It is always a daunting exercise to try and downsize. Let’s explore some factors that might help you with this enormous decision. Here are 7 things to think about when downsizing your home.
Timing
How do you know if it is the right time for you to downsizing your home? This is a very personal decision that affects everyone differently. You might be making the decision alone, with a partner or with your family. A good question to ask is whether you can retain the same lifestyle experiences you enjoy now with less property maintenance. Can you have the same access to your preferred lifestyle choices (hairdresser, shopping, cafes etc) and the ability to host friends and family. If you can keep all the enjoyable aspects of your life and eliminate the less enjoyable things, it might be time to make the move.
Market conditions
Most ‘downsizers’ I work with are moving from a big family home to a large comfortable apartment. If money is something you are factoring into your decision, moving in a bullish market might be the best time. If you own a $2m house and you are trading for a $1m unit in a market that is declining by 10 per cent, you will soon be selling for $1.8m and buying for $900k, the difference being $900k. On the other hand, if the market is growing by 10%, your home will soon be worth $2.2m and your apartment will be worth $1.1m, the difference being$1.1m.
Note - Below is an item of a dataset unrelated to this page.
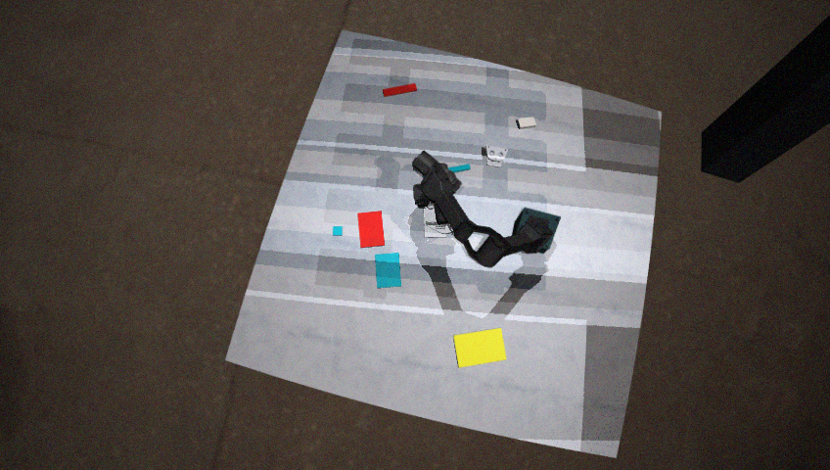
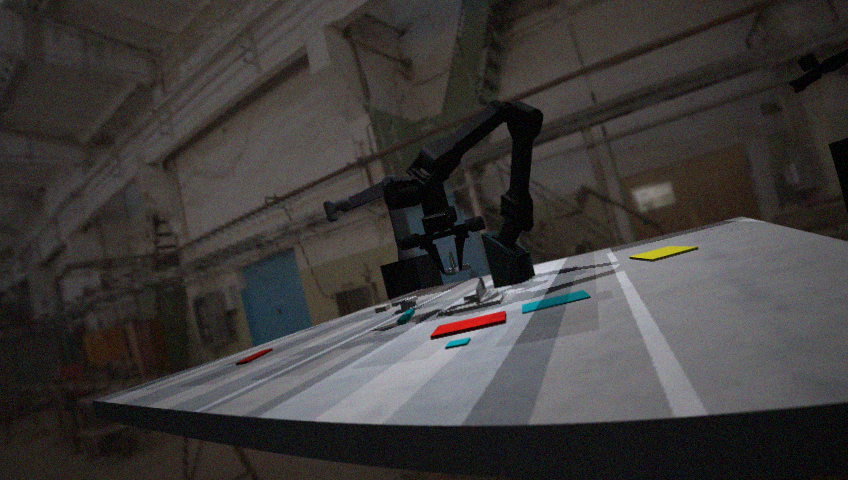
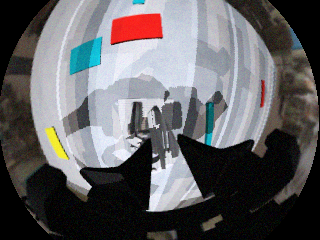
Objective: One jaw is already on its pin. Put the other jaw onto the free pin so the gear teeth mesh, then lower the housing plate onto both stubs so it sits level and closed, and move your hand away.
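My claw [image 1: 420, 198] [image 2: 453, 270] [image 3: 164, 139] grips what I take for the loose gear [image 2: 452, 260] [image 3: 156, 131], above the base [image 1: 435, 230] [image 2: 476, 305] [image 3: 123, 112]; a skewed grip could jam it on its pin; mismatched teeth could leave the plate [image 1: 494, 155] [image 2: 407, 302] tilted.

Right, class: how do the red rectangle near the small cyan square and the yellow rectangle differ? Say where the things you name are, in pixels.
The red rectangle [image 1: 371, 229] [image 2: 468, 325] [image 3: 137, 28] is smaller than the yellow rectangle [image 1: 480, 348] [image 2: 663, 253] [image 3: 57, 143]. From above, the red one runs taller than wide, the yellow one wider than tall. Both lie flat on the table.
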`<state>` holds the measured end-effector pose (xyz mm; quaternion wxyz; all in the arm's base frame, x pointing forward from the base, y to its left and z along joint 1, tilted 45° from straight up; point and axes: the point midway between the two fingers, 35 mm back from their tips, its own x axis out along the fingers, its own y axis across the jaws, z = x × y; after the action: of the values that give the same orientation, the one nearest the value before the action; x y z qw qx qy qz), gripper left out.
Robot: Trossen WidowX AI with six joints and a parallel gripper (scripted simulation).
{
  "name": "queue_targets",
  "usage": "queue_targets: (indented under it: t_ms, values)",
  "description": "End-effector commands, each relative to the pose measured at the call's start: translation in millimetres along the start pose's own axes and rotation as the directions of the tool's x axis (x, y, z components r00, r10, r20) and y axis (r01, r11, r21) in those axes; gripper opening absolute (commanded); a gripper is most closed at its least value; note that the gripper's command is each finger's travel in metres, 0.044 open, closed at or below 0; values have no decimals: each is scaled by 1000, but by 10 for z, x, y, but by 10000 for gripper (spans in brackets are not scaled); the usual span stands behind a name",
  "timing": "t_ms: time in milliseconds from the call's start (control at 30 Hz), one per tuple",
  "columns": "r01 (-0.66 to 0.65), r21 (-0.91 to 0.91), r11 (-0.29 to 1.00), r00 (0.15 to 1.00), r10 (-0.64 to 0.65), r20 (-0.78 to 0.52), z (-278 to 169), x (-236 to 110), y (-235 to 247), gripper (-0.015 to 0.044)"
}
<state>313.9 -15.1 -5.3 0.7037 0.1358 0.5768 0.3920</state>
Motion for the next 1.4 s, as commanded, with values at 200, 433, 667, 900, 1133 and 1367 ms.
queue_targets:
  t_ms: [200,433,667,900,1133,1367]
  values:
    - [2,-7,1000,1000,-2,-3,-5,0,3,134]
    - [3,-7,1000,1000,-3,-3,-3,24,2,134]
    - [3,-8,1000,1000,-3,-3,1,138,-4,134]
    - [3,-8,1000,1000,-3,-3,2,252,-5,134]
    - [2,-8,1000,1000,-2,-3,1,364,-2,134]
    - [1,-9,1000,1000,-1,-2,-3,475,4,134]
That is, if it’s a growing market, you will be ahead by $200k.
How much do I need to live?
Take time to ‘run your numbers’. Make sure you take into account all expenses, any passive income or investments you may have, agent’s costs, solicitor’s fees, stamp duty, strata fees, rates and the cost of living. It is a good idea to speak to your accountant and review worst-case scenarios to make sure you will be comfortable long after your transition.
Start your research early
You can never start your research too early. If you are even flirting with the idea of downsizing your home, but aren’t really interested for another year or two, start the education process now. Monitor the market and find out what you think your home might sell for and what you will be looking to buy. The market can move very quickly and it might take 3 to 6 months to acquire a good understanding of the current trends. Treat property as a hobby – view a number of properties and ask questions. The more you immerse yourself in the market, the more you will be able to decipher the truth from the dubious stories being told. You will need to engage with various agents at some point, so it is a good idea to get some practice.
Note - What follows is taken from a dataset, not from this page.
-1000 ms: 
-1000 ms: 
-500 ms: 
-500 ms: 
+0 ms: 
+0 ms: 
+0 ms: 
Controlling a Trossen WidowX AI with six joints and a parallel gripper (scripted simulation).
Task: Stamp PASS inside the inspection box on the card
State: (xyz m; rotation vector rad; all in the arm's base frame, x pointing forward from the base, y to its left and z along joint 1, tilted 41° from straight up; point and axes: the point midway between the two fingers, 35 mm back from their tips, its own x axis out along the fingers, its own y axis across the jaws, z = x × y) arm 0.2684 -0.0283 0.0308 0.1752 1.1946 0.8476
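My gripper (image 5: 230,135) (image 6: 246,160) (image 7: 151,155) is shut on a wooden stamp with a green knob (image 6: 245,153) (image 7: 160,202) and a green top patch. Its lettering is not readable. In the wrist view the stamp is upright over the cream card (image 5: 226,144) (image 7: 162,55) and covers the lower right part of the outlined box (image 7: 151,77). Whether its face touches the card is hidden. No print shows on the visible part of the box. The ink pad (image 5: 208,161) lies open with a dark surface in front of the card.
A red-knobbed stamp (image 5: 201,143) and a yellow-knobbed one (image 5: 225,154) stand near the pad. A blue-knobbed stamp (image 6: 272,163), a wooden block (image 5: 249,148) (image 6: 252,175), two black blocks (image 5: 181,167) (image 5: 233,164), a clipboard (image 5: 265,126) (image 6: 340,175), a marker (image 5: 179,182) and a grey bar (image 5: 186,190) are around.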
Sell first with a long settlement
Many people do not realise that they can choose – to some extent – the settlement period they would prefer. A standard settlement is 42 days, but I have been involved in deals that have settled anywhere between one week and two years. If you sell first, you know exactly how much money you can spend on your next property. To reduce the pressure, you might negotiate a 3-6 month settlement. You can also ask your solicitor to add clauses to the contract that enable you to bring the settlement forward if you find your new property faster than you expect.
Negotiate a lease back
It can be stressful to change your place of residence. A useful strategy is to negotiate a lease back arrangement. This allows you to rent the property you are purchasing for a period of time before you settle on your current home and the home you are purchasing. We recently negotiated this arrangement for a client so that she could move all her belongings into her new property a week early under a lease agreement. She had a week to move and clean her old home prior to the settlement of both properties, rather than try to complete everything in one day.
Look for ‘red flags’
If you are thinking of downsizing your home, you most likely want this to be your final move. This means choosing a property that you fully understand and are confident will not throw any ‘spanners in the works’ down the road. If you are moving to a house, you will need to have a building and pest report completed, and if you are moving into an apartment you should review the strata report. Look for things that may cost extra money in the future. If it is a strata block, you need to make sure that it is well operated and maintained. Examine the financial details closely. If you have a good solicitor, you should be able to ask them to review the report as well. Indeed, it might even be worthwhile asking a solicitor if they can undertake this task before you engage them.